I bump sideways into him, the skin of our arms sticking slightly from the heat. “Does that happen often?”
He looks down his shoulder at me with a slight smirk. “Not often, no.”
“So the rest of the time,” I say, “when you’re not feeling optimistic, what do you think?”
“The rest of the time…” Another long exhale, his eyes straight ahead as we go back to ambling down the block. “The rest of the time, I think, what if the polar ice caps keep melting? What if medical care keeps getting more expensive, and social security runs out, and housing prices keep rising while minimum wage doesn’t, and what if they resent me for bringing them into all of this?
“What if they just hate me? Not because of the state of the world, but just because they hate me. Or what if they’re sick? What if they join a cult, and I can’t convince them to come home? What if they start a cult?
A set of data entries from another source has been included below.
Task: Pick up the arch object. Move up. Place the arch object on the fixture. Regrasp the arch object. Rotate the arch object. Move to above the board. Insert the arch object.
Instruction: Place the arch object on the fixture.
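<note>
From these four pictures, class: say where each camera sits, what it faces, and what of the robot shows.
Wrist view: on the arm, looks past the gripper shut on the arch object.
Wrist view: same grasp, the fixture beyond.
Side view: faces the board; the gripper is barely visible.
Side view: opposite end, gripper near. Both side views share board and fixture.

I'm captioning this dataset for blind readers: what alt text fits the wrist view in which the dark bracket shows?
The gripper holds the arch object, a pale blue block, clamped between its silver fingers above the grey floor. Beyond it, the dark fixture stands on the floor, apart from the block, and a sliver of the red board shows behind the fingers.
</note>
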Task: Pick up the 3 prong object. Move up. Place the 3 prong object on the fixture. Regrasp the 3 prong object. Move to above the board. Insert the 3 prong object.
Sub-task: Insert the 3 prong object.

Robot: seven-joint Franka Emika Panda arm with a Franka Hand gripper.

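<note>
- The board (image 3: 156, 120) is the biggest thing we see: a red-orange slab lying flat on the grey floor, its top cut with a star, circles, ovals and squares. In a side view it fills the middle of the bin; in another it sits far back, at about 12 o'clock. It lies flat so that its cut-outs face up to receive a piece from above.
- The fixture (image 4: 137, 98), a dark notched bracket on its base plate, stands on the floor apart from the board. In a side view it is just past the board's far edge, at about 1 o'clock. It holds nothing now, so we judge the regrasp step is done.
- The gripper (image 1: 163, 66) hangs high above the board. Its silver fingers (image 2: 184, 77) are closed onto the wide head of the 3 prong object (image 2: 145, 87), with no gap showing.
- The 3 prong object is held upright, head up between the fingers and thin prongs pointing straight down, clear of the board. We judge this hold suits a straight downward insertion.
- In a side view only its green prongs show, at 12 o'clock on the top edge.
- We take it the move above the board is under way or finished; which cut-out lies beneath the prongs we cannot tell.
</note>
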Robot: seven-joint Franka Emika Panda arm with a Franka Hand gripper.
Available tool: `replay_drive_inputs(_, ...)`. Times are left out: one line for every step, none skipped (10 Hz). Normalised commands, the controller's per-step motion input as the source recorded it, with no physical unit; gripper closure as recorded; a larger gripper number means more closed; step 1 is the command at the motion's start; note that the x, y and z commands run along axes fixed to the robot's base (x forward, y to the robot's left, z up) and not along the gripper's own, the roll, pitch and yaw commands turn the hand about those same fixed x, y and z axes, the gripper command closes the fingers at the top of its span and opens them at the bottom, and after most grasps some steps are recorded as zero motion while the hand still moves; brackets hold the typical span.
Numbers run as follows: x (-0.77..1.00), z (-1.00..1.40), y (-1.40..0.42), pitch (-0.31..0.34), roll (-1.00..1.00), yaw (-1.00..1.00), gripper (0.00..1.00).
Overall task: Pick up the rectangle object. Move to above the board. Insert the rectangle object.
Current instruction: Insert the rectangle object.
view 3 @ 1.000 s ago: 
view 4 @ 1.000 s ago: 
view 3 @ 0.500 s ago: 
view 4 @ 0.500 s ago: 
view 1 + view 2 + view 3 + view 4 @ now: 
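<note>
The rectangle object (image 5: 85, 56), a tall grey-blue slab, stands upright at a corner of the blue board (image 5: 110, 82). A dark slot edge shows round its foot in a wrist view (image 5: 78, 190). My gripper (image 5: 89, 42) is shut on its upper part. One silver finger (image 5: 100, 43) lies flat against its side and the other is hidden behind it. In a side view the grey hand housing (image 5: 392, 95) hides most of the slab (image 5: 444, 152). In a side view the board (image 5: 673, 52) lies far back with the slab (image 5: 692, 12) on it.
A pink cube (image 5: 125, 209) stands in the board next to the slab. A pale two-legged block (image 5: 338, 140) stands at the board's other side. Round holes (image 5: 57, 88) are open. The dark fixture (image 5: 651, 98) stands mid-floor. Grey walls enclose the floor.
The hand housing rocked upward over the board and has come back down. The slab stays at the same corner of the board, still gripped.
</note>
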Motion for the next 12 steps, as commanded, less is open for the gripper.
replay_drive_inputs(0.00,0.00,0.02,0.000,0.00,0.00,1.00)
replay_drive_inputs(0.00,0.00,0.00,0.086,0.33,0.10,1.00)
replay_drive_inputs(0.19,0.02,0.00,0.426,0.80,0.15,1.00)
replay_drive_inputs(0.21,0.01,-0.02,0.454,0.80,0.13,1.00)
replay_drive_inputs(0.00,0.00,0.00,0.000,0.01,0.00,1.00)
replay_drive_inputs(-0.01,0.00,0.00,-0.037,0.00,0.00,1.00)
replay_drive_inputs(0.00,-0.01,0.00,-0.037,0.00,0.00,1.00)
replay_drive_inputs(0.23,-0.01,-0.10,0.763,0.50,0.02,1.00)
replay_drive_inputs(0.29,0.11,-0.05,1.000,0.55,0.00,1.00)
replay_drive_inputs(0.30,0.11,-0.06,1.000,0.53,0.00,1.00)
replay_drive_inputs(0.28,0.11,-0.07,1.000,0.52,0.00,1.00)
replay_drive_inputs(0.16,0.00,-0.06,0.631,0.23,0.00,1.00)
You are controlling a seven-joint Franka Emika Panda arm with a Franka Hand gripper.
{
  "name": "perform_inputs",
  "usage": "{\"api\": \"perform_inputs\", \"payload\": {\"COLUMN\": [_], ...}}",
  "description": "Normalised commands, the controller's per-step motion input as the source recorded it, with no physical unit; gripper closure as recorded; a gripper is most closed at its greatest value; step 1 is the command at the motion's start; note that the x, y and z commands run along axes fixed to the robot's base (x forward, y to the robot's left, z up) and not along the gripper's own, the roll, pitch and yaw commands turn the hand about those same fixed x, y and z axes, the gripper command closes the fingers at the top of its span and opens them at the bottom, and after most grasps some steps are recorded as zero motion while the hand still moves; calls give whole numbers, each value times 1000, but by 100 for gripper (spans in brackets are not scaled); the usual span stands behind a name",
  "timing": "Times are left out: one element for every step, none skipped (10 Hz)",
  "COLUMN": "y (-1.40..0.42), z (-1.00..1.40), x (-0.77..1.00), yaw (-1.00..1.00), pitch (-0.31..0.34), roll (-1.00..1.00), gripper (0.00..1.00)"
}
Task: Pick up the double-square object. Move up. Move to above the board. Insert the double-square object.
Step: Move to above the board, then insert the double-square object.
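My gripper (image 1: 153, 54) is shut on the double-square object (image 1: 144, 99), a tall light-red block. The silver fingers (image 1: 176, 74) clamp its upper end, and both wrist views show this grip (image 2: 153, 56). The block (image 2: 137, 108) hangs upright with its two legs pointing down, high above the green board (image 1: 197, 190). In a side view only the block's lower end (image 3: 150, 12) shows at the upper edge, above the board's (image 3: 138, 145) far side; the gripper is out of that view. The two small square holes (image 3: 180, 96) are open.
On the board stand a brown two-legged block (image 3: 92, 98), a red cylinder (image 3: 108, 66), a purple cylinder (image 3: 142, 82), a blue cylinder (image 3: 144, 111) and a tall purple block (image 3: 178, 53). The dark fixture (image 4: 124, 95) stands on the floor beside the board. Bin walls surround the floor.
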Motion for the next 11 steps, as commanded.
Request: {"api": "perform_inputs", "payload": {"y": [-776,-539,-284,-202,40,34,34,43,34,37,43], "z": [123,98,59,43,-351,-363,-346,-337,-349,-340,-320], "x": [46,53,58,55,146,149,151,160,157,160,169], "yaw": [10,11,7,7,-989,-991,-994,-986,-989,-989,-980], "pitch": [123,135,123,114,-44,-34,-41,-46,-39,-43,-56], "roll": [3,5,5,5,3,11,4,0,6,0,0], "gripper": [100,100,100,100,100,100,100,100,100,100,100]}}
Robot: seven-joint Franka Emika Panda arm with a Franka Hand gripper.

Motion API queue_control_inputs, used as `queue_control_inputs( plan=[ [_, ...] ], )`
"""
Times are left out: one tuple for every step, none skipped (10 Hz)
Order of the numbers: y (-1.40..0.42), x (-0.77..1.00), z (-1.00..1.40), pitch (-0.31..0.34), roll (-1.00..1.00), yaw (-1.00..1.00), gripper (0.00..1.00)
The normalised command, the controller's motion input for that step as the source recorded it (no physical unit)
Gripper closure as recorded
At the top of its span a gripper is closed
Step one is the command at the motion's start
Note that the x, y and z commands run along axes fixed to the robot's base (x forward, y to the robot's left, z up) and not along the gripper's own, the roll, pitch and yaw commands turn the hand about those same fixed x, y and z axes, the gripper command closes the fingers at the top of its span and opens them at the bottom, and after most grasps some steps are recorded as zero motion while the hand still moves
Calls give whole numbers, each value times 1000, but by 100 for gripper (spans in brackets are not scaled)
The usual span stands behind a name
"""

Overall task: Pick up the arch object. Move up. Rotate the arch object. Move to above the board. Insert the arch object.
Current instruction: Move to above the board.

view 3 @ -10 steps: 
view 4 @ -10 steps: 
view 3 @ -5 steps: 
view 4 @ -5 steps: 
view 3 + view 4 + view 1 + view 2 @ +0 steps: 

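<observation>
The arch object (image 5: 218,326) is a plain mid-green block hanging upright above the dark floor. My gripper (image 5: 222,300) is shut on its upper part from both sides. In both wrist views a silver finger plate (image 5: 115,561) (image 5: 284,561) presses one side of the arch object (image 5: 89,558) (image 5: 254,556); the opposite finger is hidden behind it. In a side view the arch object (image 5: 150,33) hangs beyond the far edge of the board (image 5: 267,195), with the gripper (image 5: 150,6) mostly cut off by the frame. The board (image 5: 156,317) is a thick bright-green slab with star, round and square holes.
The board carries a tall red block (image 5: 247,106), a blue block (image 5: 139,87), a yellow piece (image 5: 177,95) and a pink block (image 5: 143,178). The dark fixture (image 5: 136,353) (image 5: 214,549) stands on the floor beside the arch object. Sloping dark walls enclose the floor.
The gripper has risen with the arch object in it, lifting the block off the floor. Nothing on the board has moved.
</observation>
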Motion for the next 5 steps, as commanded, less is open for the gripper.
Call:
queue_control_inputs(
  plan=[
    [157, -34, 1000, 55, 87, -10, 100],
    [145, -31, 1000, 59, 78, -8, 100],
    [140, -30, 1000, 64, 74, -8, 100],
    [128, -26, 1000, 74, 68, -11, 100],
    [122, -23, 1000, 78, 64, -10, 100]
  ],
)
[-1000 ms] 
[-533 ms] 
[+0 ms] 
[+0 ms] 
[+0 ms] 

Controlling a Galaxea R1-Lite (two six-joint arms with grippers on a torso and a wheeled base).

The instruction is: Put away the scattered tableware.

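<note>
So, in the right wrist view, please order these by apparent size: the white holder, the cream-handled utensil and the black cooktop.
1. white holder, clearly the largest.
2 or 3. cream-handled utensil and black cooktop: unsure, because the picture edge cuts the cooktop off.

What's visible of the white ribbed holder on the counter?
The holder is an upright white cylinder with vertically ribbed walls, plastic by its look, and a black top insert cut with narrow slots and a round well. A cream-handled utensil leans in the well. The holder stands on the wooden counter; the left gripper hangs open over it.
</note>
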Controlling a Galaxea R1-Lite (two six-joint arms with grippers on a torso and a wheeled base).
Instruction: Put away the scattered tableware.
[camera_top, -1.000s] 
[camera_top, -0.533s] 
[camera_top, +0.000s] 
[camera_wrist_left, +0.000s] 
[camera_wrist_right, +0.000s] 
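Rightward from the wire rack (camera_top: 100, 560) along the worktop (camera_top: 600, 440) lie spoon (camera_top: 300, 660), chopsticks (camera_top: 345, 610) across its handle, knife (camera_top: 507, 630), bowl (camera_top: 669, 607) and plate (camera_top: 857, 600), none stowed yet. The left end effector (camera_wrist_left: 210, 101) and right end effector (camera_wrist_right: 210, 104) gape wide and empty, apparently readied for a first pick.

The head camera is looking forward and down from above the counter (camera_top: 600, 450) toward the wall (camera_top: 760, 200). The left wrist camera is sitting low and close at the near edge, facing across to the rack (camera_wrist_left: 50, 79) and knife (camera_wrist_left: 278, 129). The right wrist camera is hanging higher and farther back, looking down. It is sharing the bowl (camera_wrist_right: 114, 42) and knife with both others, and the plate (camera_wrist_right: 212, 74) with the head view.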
What if they get into some heinous shit, and I can’t love them anymore—or worse, I keep loving them even though I can’t change anything?
“What if there’s another world war? Or what if…what if everything else goes right, but at the end of my life, they’re sitting in hospice with me…” His voice thickens uncharacteristically, wavering just the slightest bit. “And there are things they wish they could say to me, or hear from me, but I don’t remember who I am, let alone who they are. What if they have to care for me, for years, after I’ve stopped calling them by their nicknames or telling them I love them?”
I stop walking, a cold weight pressing against my chest, and he does too, but he doesn’t face me.
“I wasn’t sure I wanted to do another book,” he says finally, his voice a rattle. “It’s hard, spending years with a person. Especially someone at the tail end of life. The same thing I love about this job is what I hate about it.”
“What’s that?”
“It feels like you’ve lived their whole life with them,” he says. “And I just can’t help but think, we’re not supposed to know how it all ends, this early. It’s too much of a burden.”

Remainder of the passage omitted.